Personal information
- Full name: João Baptista Martins
- Date of birth: 3 September 1927
- Place of birth: Sines, Portugal
- Date of death: 16 November 1993 (aged 66)
- Place of death: France
- Height: 1.74 m (5 ft 9 in)
- Position: Striker

Youth career
- Sport Lisboa e Sines
- CUF

Senior career*
- Years: Team / Apps / (Gls)
- 1946–1959: Sporting CP / 204 / (131)

International career
- 1952–1957: Portugal / 11 / (0)

= João Martins (footballer, born 1927) =

Portuguese footballer (1927–1993)

João Baptista Martins (3 September 1927 – 16 November 1993) was a Portuguese footballer who played as a striker.

==Club career==
Born in Sines, Setúbal District, Martins signed with Sporting CP at the age of 19 for 100 escudos, after leaving G.D. CUF as the works team did not find him an occupation as originally promised. In his 13-year tenure in Lisbon, he won seven Primeira Liga championships and the 1954 Taça de Portugal.

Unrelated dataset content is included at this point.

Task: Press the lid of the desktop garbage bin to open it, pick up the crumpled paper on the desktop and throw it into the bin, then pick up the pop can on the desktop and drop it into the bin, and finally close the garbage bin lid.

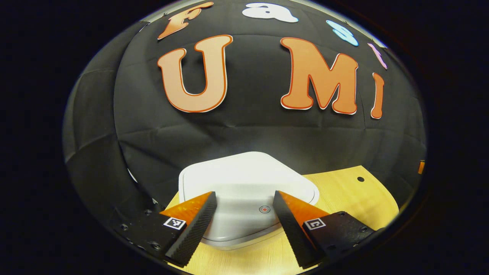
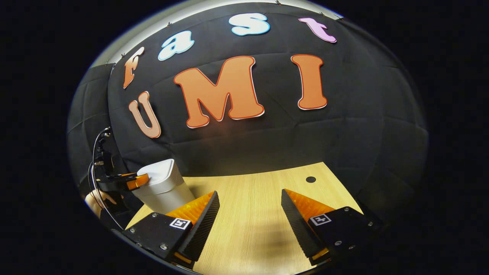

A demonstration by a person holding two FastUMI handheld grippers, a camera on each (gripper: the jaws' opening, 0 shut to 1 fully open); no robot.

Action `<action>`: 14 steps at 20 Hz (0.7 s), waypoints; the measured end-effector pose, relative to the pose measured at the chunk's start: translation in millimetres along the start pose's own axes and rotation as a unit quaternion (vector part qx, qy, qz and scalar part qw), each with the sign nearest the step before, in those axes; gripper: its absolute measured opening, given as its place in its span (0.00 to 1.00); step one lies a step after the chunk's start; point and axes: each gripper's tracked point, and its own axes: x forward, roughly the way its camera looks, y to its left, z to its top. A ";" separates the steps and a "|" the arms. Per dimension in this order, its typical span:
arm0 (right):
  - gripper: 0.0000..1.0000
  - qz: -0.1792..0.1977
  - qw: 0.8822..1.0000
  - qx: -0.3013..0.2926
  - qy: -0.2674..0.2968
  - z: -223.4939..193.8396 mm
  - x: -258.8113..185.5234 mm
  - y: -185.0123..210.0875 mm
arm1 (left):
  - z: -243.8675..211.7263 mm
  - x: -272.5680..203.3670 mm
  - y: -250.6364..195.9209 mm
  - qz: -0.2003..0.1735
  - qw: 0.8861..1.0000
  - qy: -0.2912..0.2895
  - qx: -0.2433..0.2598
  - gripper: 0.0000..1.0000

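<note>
My left gripper (image 1: 244, 214), fingers apart, hangs just over the bin lid (image 1: 244, 179), lower centre of frame. My right gripper (image 2: 248, 217), also apart, sits over bare desktop (image 2: 259, 191); the bin (image 2: 164, 183) lies lower left, so left presses.

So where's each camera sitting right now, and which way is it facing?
Left gripper view: rides the left gripper, looking down over the white bin's lid toward the wall; its open fingers show.
Right gripper view: rides the right gripper, open over the wooden table.
Shared: bin, table; the right gripper view catches the left gripper.
</note>
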 end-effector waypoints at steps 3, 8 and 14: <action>0.97 0.003 1.000 -0.003 0.001 -1.4 0.0 4.1 | 1.6 0.4 -0.7 -0.003 1.000 -0.005 -0.007 0.96; 0.97 -0.001 1.000 -0.001 -0.005 4.6 -0.5 2.1 | 2.7 0.1 0.0 0.002 1.000 0.002 -0.012 0.95; 0.97 -0.007 1.000 -0.004 -0.023 18.8 -4.4 -2.3 | 19.0 -8.6 -6.7 0.012 1.000 -0.015 -0.005 0.95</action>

In the 1953–54 season, Martins scored 31 times in 23 matches for the champions. On 4 September 1955, he scored the first-ever goal in the history of the European Cup, opening a 3–3 home draw against FK Partizan at the Estádio Nacional.

Martins was deployed in every attacking position during his spell with Sporting. The scorer of 258 competitive goals, he was also used as a makeshift goalkeeper in a game against Clube Oriental de Lisboa.

==International career==
Martins won 11 caps for Portugal over four and a half years. His first came on 23 November 1952, in a 1–1 friendly with Austria.

==Later life and death==
Martins settled in France after retiring, and worked in a factory. He died in that country in November 1993 aged 66, due to heart failure.